_Data excerpt_.

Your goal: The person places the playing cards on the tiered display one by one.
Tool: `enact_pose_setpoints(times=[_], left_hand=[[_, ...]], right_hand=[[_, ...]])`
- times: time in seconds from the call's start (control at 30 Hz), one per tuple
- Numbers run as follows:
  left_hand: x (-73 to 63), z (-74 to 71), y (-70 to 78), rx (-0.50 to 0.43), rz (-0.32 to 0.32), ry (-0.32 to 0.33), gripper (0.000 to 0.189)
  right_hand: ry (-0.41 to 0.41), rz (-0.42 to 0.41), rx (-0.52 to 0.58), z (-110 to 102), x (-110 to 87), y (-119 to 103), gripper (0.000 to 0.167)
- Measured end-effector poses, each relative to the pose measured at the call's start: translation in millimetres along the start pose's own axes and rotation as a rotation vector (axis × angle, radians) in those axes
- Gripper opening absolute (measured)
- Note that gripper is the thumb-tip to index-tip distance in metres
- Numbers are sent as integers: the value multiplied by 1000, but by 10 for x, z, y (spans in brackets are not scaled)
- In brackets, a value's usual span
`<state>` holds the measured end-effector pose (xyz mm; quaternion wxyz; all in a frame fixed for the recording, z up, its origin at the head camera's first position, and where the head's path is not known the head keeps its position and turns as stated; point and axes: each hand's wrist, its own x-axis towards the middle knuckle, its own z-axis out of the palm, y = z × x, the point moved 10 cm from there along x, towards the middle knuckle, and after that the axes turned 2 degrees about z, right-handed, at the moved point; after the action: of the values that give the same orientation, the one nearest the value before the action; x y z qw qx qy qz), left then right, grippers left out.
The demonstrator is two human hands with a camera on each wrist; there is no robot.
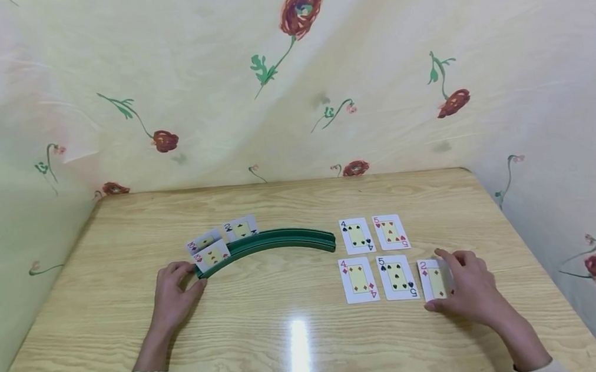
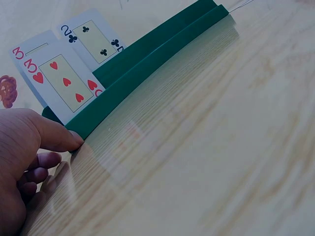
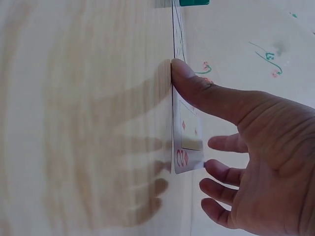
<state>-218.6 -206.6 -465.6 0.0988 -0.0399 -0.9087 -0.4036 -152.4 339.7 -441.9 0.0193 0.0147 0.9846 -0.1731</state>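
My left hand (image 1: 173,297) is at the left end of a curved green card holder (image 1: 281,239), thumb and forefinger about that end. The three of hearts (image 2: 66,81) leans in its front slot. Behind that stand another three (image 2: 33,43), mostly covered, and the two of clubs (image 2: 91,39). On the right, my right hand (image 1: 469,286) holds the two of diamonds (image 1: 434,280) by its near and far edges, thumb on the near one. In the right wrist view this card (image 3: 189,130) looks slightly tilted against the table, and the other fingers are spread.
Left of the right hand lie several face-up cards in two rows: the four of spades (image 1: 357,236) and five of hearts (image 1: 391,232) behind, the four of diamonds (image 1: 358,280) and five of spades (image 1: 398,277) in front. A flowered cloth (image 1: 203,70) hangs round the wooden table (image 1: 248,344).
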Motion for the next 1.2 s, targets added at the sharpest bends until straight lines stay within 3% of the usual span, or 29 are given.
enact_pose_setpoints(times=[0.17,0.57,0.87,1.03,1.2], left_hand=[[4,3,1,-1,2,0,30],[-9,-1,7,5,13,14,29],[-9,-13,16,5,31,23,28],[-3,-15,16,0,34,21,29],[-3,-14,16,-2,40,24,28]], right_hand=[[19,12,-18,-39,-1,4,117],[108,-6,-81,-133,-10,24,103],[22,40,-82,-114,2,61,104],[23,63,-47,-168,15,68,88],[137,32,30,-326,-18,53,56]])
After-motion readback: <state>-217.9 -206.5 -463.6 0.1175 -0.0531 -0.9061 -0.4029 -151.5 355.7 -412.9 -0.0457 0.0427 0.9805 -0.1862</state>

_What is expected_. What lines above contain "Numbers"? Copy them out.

_Reply to the exercise_.
- Numbers run as follows:
- Numbers are sent as integers: the value multiplied by 1000, but by 10 for x, z, y (spans in brackets are not scaled)

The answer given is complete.